Toxic in-laws - Help Please!

iVillage Member
Registered: 06-27-2011
Toxic in-laws - Help Please!
3
Mon, 06-27-2011 - 3:19pm

My husband and I just moved from out of state to the where his parents live. We have been married for 11 years. His parents are divorced and had married subsequently with different spouses, but both are currently single. His dad is sick with cancer and we moved into his house temporarily. My husband has a job and I am looking for one but have not been able to find one yet. His siblings are fighting all the time over who should be doing this or that for his dad, but no one does anything. They feel that because my husband has been living here, he should deal with everything right now. Problem is that since I don't have a job yet, I end up dealing with a quite a bit of stuff pertaining to this sick man that I hardly know. It is depressing, and I have asked my husband to please move out of here. His mother sticks her nose into every issue, even the one related to her ex-husband, and gives her expert opinion all the time. She is a very negative person, she's always sick with something, and constantly points out the negative side of every step anyone wants to take. She is on the phone all the time with my sister in law talking behind the back of everyone else. No woman or man is good enough for her siblings. My sister in law talks to my husband on the phone all the time, like 7 times a day (this also happened when we were living out of state) and she has gotten already a job for my husband with her husband doing something he has never done. Consequently, my husband has given up trying to do what he said he was going to try to do before we moved here. My husband has stated that he wants to stay with his dad, and that will not change.
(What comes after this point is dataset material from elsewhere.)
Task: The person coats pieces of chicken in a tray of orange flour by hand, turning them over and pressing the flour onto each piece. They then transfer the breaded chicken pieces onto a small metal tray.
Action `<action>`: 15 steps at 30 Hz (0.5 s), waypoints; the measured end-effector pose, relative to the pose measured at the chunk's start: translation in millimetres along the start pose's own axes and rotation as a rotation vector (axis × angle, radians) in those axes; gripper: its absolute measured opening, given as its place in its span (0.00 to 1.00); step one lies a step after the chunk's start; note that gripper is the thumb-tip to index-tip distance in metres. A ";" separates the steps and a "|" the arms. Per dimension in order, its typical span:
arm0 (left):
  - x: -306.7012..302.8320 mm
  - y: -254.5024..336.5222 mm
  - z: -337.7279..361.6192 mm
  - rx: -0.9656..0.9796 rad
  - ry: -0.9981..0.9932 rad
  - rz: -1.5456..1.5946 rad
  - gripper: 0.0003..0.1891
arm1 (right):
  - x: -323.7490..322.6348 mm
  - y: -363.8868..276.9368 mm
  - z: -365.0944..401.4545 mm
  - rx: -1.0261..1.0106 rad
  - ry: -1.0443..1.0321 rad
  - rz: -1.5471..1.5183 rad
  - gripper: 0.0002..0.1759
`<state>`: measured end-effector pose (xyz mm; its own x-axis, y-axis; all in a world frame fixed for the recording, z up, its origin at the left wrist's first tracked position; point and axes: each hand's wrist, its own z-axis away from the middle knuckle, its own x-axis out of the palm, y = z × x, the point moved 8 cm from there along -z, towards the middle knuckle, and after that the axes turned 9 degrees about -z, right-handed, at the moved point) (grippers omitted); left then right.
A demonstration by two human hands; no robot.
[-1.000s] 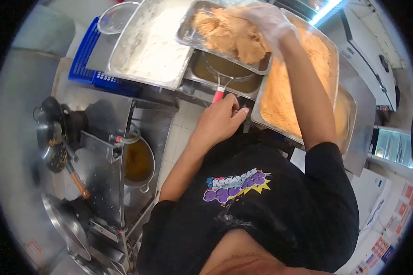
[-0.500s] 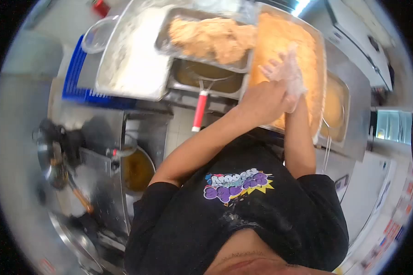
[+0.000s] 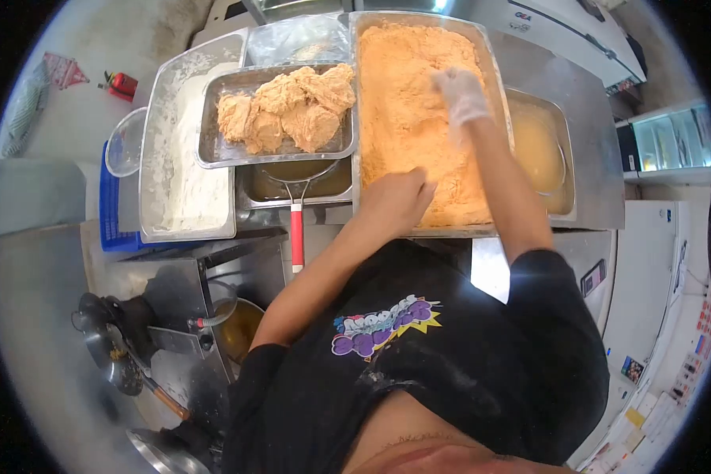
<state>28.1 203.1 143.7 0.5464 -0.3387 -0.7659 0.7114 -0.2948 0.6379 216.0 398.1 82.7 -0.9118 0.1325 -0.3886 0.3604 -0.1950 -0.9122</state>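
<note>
My left hand [image 3: 399, 201] is bare, with its fingers curled in, over the near edge of a metal tray [image 3: 426, 231] full of orange flour-like coating [image 3: 407, 103]. Nothing shows in that hand. My right hand [image 3: 460, 95] wears a clear glove and is above the coating, farther from me. Its fingers are smeared by motion, and whether they hold anything cannot be made out. To the left, a smaller metal tray [image 3: 209, 150] holds lumpy, coated pieces [image 3: 292, 110].
A tray of white flour [image 3: 201, 186] stands on the left, with a red-handled strainer [image 3: 296, 237] beside it over a liquid-filled pan. A pan of yellowish liquid [image 3: 537, 150] is at the right. A wok [image 3: 103, 340] and other cookware are lower left.
My hands have come apart; the left was on the gloved right wrist. The right hand has moved up, the left down and left. The whole view has shifted, showing the trays farther left.
</note>
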 end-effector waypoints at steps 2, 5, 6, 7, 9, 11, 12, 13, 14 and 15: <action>-13.1 -26.9 38.4 -0.272 -0.125 -0.188 0.23 | -12.2 -6.9 -72.3 -0.172 0.076 0.308 0.15; -19.5 -68.4 95.1 -0.557 -0.161 -0.175 0.26 | -10.9 -14.6 -135.8 -0.133 0.022 0.664 0.22; -15.1 -82.2 109.0 -0.671 -0.140 -0.130 0.26 | -3.7 -9.4 -147.7 -0.063 -0.052 0.833 0.27; -1.1 -93.1 115.0 -0.696 -0.145 -0.122 0.26 | 4.6 -16.9 -140.4 -0.065 -0.079 0.835 0.27; 16.6 -90.8 109.3 -0.495 -0.070 0.070 0.22 | 12.9 -13.7 -116.1 0.105 -0.095 0.741 0.35; 26.1 -89.1 108.7 -0.604 -0.068 0.373 0.19 | 29.0 16.7 -129.9 0.070 -0.094 0.757 0.37; 29.7 -85.9 106.9 -0.682 -0.065 0.672 0.16 | 32.3 15.5 -127.0 0.037 -0.068 0.770 0.40; 28.5 -86.0 104.3 -0.684 -0.066 0.675 0.16 | 34.3 11.7 -127.4 0.039 -0.071 0.773 0.40; 28.9 -85.4 105.2 -0.693 -0.054 0.705 0.15 | 46.1 22.0 -120.4 0.156 -0.264 0.749 0.41; 30.1 -84.8 107.4 -0.699 -0.047 0.736 0.14 | 56.9 28.5 -100.1 0.278 -0.452 0.718 0.44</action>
<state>-63.3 122.0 75.1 0.9458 -0.2645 -0.1883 0.3125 0.5842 0.7490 194.1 497.3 21.5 -0.4964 -0.4964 -0.7122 0.8672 -0.3202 -0.3812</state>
So, he has made a choice. I am debating on whether to move to a shelter temporarily... I am so emotionally broken and feel so lonely...

Avatar for Cmmelissa
iVillage Member
Registered: 11-13-2008
Mon, 06-27-2011 - 3:35pm
(((HUGS))) That sounds like a really tough situation to be in. The Dealing With In-Laws board would have lots of advice and support for you, here is the link: http://forums.ivillage.com/t5/Dealing-with-In-Laws/ct-p/iv-rldealingwit

I hope that you can find a solution to the situation you are in.

iVillage Member
Registered: 08-01-2011
Mon, 08-01-2011 - 2:41pm
I am just joining the iVillage and can feel your frustration. Hope things are better now, if not... remember you all are family and sometimes family act strange during difficult times like these. Try to block them out for the sake of your husband. Hopefully you got your job and you can get some piece of satisfaction. Remember an opinon is only an opinon.. no room for further discussion... You can say, in my opinion .... hang in there... don't move!!! if you do they have won the war...if you stay, they might have won this battle, but not the war...
iVillage Member
Registered: 11-20-2004
Sun, 10-23-2011 - 8:24pm

I know how you feel. I had to move close to my inlaws, about an hour and a half away. They were at my house every two weeks if not more. They drove me crazy too. I could never do anything right it seemed. They always had something to say about the way I raised my children. And then it got to the point that I didn't fold laundry or the towels right. Finally I was at their house spending the weekend and something was said b/c I didn't want to read my daughter a story b/4 bedtime one night. They'd been reading to her every night and we were all talking in the kitchen and this issue came to a head. I have a routine that I do with my children b/4 bedtime and it works but when I am at their house they want to change it to what they think it should be. Well...I don't want to change it. So, I just exploded. I told her that I was tired of feeling like everything I did wasn't good enough. That I can't take it anymore. I walked out of their house and went for a walk. I told her that the girls would live if they didn't have a story read to them before bedtime every night. And don't get me wrong. My children get read to but we have a different routine at bedtime. I have probably two of the smartest children in their grades and they have been referred to take gifted testing. So, it isn't b/c I am not doing my job as a mother. So, I am really tired of them telling me what I need to do with my children. It drives me crazy. Well, after I went off. My husband's dad started monitering all calls with his mother. I ended up moving again to a different state with my husband b/c of his job. But all of the controversy has ended. They don't call me and tell me what to do anymore. We still go see them twice a year for a week or two at a time. But things are better. So, I think you have to do what makes you happy. I know your husband wants to stay with his dad b/c he is sick but I can totally understand what you went through b/c I've been there. So, all I have to say is that you have to do what makes you happy. But I don't think I'd ruin my marriage b/c of the inlaws. And believe me, my marriage has almost ended a few times b/c of mine.